Work to be completed: Which lines of the listing below contain the word "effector"? Copy each of them.
──────────
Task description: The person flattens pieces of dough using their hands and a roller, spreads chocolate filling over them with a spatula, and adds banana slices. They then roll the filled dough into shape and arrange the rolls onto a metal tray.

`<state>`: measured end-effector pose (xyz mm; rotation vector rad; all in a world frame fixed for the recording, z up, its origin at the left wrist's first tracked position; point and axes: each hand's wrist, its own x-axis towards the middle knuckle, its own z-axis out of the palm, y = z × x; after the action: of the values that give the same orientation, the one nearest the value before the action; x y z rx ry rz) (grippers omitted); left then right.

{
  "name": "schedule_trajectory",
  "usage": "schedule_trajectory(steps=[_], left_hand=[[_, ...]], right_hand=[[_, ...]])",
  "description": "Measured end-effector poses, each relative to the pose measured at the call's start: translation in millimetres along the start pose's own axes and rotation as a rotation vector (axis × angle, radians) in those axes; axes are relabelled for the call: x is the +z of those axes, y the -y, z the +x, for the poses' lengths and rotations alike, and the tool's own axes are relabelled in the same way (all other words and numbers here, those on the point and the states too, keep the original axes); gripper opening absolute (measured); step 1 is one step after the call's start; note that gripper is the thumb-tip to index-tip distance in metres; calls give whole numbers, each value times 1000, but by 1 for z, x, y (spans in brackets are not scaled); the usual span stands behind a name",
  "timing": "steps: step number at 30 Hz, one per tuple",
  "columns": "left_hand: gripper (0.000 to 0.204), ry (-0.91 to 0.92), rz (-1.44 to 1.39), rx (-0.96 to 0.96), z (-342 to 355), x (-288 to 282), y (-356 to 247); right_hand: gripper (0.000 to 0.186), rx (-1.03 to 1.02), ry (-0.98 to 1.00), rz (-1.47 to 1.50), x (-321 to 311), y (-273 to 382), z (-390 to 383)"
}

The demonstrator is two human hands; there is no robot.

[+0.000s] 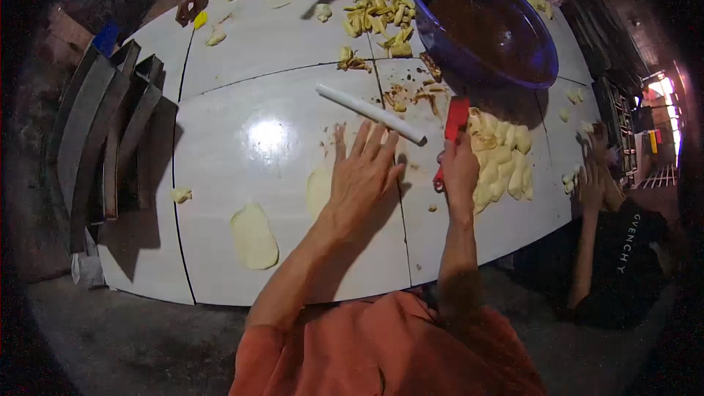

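My left hand (364, 169) is open, fingers spread on the white tabletop (220, 128), just below a white rolling pin (370, 114). A flattened dough piece (317, 191) lies partly under that hand and wrist; another (253, 238) lies nearer me. My right hand (460, 169) grips a red-handled tool (457, 111), probably a scraper or cutter, held upright at the left edge of a lumpy mass of pale dough (502, 161). Scraps of dough with brown smears (414, 95) lie above the rolling pin.
A large purple basin (534, 66) holding brown liquid stands at upper right. Dark metal trays (81, 154) stand at left. Dough strips (378, 15) lie at the back. A co-worker's hand (189, 7) is at upper left; another person's hands (592, 176) and dark sleeve (620, 257) are at right.
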<state>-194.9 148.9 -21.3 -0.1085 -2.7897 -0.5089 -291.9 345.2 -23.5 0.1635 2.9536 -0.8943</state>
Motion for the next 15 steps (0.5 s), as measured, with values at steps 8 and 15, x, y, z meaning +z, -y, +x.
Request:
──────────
Your solution:
`<state>`: measured end-effector pose (xyz mm; rotation vector rad; all in a world frame fixed for the recording, z up, its origin at the left wrist's first tracked position; point and axes: each hand's wrist, its own x-axis towards the middle knuckle, its own z-axis out of the palm, y = z × x; after the action: of the values that give the same orientation, the one nearest the value before the action; x y z rx ry rz) (grippers omitted); left then right.
  "description": "Measured end-effector poses, each relative to the pose measured at the call's start: translation in millimetres along the start pose's own axes and rotation as a rotation vector (axis × angle, radians) in those axes; axes are relabelled for the call: x is the +z of those axes, y the -y, z the +x, for the poses' lengths and rotations alike, and the tool's own axes are relabelled in the same way (all other words and numbers here, those on the point and the states too, keep the original axes); gripper opening absolute (measured); step 1 is one step after the call's start; note that gripper is the thumb-tip to index-tip distance in metres; calls give whole numbers, each value times 1000, but by 1 for z, x, y (spans in brackets are not scaled); the usual span stands behind a name",

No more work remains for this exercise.